Holmes told Huffpost that she thought Zinke, a former Navy Seal, attacked her for not serving in the military, particularly since he referred to her child “fighting for energy,” perhaps referring to a future war over oil.
“So it’s out there. It’s all about energy and that’s why they need to pillage public lands so we’re energy independent,” she said.
Zinke, at the start of his speech, asked military veterans to stand and joked that serving as a Navy Seal was easier than his current post, because when “people shot at you, I could shoot back.”
When Holmes interrupted him, he was talking about Trump, tariffs and energy. She said she was stunned by Zinke’s anger as he jabbed the air with his finger and yelled at her.
She said it was her first time participating in such a protest. The ticket to get into the event cost her $382, she told HuffPost.
“They wouldn’t give me a seat at the table, so I took it,” said Holmes.
In his Cabinet job, Zinke has been instrumental in gutting Utah’s Bears Ears and the Grand Staircase-Escalante National Monuments while public lands in his home state of Montana were increased.

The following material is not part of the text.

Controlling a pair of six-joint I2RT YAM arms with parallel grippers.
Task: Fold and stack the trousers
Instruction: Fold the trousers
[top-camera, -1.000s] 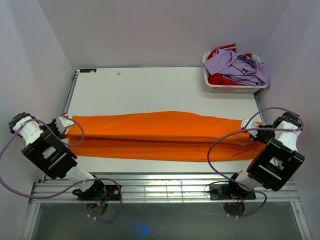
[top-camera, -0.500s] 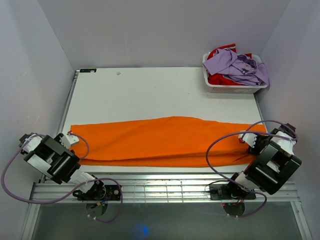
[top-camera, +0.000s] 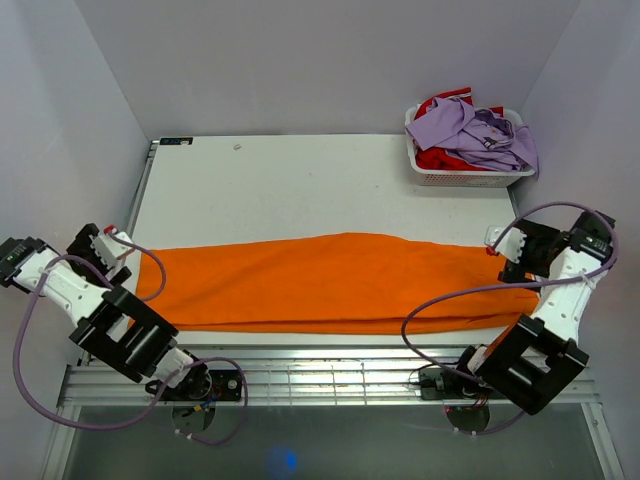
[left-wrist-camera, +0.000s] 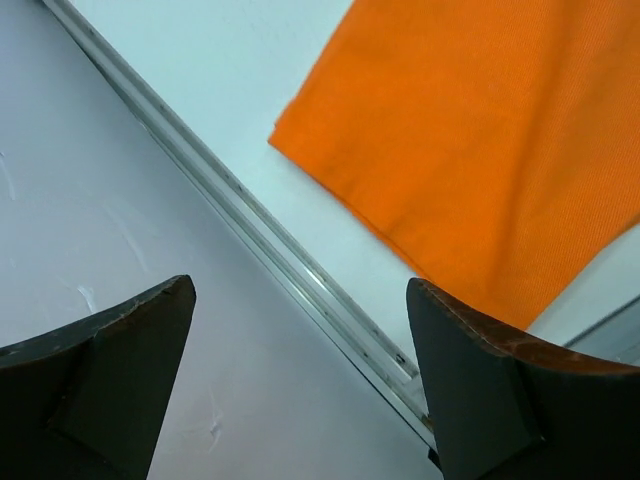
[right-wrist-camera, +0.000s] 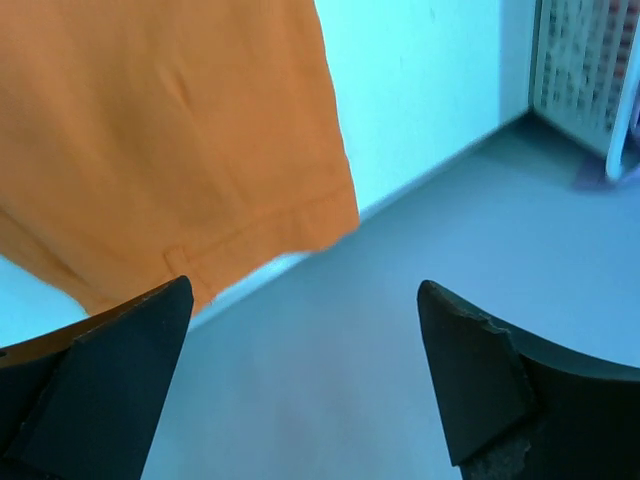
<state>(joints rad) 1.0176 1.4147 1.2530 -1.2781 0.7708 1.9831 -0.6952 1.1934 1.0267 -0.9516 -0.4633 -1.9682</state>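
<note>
Trousers (top-camera: 330, 285) of bright orange cloth lie flat on the white table (top-camera: 300, 190) as one long band. It runs from the 9 o'clock side to the 3 o'clock side and sits in the near half, close to the 6 o'clock edge. The band is smooth, with a gently arched far edge and a straighter near edge. The end at 3 o'clock shows a waistband with a belt loop in the right wrist view, and it reaches the table's side edge there. The end at 9 o'clock shows a plain square corner in the left wrist view, lying just inside the metal rail along the table's side. The left pincer (top-camera: 108, 243) hovers just off that 9 o'clock end, its jaws spread wide with nothing between them; the cloth is near but not gripped. The right pincer (top-camera: 507, 255) hangs beside the 3 o'clock end, its jaws likewise gaping and empty, apart from the cloth. At about 1 o'clock, in the far corner of the table, stands a white slatted basket (top-camera: 470, 179). It holds a crumpled lilac shirt (top-camera: 478, 135) lying over a red garment (top-camera: 437, 158), well apart from the trousers.
</note>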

The de-designated public lands are now open to energy and mining corporations.
Some 1,400 protesters gathered at a “Stand for Our Land” demonstration Friday against Zinke and the Trump administration’s policies outside the Routt County courthouse.
Zinke has “attacked our national monuments. He’s putting emphasis on extractive industries like oil and gas and allowing them to get around rules… and he’s attacking the [federal] Land [and] Water Conservation Fund,” event organizer Cody Perry told the Steamboat Pilot & Today.
Thousands of pages of emails released — and almost immediately retracted — last month from the Interior Department revealed that officials dismissed the importance of public lands for tourism, recreation and archeological discoveries. Ryan and aides instead targeted their surveys of protected sites to prioritize the value of ranching, logging, and energy development.
“No one loves public land as much as I do,” Zinke insisted in his Friday speech.